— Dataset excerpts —
━━━━━━━━━━

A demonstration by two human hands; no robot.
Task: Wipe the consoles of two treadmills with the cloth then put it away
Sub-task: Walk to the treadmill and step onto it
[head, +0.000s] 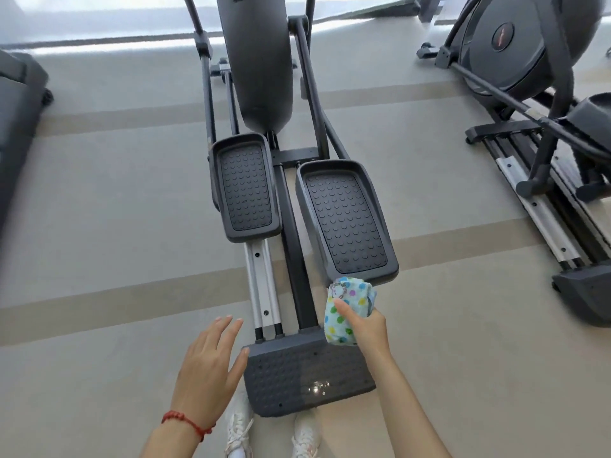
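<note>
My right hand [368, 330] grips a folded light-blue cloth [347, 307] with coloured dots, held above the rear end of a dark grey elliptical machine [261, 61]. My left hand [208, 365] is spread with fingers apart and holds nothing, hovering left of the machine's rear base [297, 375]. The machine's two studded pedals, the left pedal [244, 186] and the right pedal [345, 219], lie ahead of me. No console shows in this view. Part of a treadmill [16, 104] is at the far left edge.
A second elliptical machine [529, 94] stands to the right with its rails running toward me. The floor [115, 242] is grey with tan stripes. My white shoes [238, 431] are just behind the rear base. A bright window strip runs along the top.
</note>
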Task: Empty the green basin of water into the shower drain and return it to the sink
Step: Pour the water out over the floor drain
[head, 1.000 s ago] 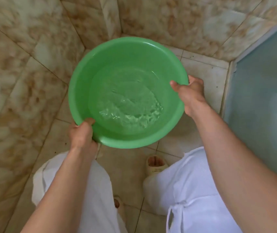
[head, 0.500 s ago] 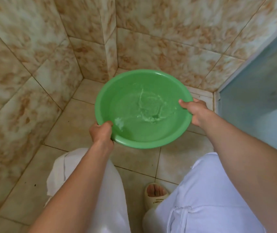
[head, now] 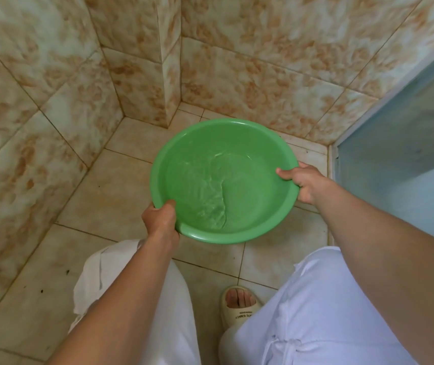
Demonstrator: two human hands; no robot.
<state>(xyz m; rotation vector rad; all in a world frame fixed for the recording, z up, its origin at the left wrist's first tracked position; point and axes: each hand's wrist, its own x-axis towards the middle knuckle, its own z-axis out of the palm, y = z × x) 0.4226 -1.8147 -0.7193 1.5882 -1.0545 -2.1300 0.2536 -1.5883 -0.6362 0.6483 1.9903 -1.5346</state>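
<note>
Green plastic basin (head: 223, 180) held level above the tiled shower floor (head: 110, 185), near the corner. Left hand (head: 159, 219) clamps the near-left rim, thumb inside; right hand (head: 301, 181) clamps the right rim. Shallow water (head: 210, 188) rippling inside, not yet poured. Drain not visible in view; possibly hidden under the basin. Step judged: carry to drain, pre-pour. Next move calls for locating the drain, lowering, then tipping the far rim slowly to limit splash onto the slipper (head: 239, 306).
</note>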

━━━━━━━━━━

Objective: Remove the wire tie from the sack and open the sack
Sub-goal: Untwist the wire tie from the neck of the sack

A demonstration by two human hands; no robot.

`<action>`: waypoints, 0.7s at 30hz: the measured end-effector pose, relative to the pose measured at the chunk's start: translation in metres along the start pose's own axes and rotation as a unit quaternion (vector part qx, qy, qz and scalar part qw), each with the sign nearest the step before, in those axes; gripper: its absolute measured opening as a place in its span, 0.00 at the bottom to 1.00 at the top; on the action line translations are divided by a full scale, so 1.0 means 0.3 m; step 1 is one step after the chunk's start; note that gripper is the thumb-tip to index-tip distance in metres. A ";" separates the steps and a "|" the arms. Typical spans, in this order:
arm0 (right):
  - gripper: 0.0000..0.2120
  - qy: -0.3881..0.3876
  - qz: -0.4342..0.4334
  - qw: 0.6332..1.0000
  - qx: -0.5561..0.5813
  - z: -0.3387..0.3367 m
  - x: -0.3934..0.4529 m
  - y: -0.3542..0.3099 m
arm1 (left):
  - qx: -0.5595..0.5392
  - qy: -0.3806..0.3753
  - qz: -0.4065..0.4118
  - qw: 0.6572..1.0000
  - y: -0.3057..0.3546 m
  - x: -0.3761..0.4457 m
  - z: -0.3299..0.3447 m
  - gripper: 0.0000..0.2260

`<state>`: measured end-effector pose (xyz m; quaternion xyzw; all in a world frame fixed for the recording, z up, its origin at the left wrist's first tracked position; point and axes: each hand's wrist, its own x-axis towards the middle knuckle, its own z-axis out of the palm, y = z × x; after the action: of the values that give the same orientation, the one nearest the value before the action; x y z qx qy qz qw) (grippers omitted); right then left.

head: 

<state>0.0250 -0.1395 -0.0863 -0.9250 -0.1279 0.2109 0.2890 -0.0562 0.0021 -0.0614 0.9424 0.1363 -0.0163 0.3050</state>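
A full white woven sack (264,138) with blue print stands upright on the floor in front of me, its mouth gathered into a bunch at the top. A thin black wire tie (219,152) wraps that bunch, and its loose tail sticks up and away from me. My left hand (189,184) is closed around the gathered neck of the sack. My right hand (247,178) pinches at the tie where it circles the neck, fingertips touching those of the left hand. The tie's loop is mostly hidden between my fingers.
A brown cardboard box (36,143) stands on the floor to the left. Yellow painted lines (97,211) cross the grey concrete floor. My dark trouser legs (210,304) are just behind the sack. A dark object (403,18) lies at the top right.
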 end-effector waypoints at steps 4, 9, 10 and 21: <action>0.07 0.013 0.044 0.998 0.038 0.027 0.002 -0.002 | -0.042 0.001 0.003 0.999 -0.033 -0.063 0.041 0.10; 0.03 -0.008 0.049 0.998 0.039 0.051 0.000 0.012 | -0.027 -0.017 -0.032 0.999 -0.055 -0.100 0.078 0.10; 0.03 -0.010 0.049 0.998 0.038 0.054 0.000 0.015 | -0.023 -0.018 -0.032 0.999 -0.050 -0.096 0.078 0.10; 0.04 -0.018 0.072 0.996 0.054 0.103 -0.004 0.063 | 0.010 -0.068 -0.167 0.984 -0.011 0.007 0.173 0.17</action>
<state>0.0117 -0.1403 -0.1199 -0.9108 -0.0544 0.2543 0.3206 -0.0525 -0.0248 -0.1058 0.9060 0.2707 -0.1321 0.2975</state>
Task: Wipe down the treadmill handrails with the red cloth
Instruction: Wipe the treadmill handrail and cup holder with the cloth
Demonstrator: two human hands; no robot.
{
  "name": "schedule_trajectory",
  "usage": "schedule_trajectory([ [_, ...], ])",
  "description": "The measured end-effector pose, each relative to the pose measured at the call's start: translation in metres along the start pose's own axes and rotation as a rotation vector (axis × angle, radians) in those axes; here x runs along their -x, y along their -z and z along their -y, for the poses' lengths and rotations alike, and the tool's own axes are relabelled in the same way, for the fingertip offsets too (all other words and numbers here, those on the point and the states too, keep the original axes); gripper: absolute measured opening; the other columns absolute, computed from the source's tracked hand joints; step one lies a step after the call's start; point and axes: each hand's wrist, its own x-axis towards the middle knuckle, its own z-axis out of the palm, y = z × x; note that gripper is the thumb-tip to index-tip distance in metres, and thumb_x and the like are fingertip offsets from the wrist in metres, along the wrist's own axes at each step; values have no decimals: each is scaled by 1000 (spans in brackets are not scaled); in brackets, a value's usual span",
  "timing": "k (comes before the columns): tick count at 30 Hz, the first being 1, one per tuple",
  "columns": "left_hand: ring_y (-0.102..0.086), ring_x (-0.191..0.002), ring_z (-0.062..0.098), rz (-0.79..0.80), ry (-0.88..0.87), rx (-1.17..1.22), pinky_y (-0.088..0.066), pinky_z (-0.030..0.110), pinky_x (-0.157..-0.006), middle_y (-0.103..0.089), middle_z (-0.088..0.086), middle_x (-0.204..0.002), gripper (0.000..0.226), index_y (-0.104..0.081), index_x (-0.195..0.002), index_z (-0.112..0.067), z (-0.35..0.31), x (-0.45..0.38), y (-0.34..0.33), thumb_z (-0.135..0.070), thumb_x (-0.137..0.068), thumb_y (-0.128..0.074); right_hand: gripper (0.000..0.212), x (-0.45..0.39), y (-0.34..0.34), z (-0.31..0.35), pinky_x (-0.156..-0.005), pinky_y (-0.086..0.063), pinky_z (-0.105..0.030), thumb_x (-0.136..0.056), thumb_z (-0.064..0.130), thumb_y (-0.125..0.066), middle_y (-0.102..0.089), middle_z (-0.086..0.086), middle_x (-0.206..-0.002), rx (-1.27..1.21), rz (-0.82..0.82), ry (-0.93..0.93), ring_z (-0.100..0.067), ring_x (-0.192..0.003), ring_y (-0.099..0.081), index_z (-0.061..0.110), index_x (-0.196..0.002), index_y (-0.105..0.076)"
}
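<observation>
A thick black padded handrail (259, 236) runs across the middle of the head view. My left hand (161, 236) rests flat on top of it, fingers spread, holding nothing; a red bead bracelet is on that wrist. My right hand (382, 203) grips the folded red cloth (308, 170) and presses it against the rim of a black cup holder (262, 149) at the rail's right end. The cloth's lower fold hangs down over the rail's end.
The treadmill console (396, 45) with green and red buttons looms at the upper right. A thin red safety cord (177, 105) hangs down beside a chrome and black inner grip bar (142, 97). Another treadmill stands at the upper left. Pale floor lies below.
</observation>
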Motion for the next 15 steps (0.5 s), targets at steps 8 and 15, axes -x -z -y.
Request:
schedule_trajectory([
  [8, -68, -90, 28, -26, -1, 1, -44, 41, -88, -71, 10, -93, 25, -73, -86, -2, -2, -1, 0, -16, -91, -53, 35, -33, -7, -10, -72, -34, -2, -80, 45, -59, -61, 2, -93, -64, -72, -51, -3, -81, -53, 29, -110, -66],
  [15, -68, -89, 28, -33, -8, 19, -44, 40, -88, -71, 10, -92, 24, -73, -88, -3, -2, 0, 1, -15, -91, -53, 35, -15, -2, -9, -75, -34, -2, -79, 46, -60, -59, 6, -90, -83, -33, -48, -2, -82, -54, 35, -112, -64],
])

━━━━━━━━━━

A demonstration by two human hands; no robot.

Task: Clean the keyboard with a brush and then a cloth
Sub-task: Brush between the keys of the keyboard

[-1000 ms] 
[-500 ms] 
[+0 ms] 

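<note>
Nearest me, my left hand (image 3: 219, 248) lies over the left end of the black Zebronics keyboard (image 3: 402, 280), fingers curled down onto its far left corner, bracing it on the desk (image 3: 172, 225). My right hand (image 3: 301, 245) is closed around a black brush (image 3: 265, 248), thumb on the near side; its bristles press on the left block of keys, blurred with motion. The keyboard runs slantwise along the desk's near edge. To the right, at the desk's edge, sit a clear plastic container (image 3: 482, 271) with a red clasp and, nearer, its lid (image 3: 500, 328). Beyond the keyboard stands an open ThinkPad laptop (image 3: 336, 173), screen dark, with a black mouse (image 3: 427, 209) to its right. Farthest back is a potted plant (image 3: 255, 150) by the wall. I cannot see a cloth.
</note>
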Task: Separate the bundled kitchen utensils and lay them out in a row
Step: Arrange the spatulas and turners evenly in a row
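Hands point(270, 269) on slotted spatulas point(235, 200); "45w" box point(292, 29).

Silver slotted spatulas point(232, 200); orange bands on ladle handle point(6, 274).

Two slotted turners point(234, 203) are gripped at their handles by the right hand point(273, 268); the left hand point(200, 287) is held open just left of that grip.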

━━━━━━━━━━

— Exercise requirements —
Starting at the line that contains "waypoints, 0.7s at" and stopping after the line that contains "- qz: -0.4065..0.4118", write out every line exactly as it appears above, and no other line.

— Solved exercise —
`<action>`: waypoints, 0.7s at 30hz: the measured end-effector pose, relative to the pose measured at the chunk's start: translation in metres along the start pose's own axes and rotation as a unit quaternion (vector part qx, qy, qz and scalar part qw), each with the sign nearest the step before, in those axes; gripper: its absolute measured opening as a place in its span, 0.00 at the bottom to 1.00 at the top; on the action line translations are divided by a full scale, so 1.0 means 0.3 m; step 1 is one step after the chunk's start; note that gripper is the thumb-tip to index-tip distance in metres. A ";" separates the steps and a "|" the arms. Typical spans, in this order:
arm0 (right):
  - gripper: 0.0000..0.2120
  - qy: -0.3881..0.3876
  - qz: -0.4342..0.4334
  - qw: 0.6332..1.0000
  - qx: -0.5561..0.5813
  - z: -0.3387..0.3367 m
  - x: -0.3934..0.4529 m
  - y: -0.3542..0.3099 m
arm1 (left):
  - qx: -0.5595..0.5392
  - qy: -0.3806..0.3753
  - qz: -0.4065..0.4118

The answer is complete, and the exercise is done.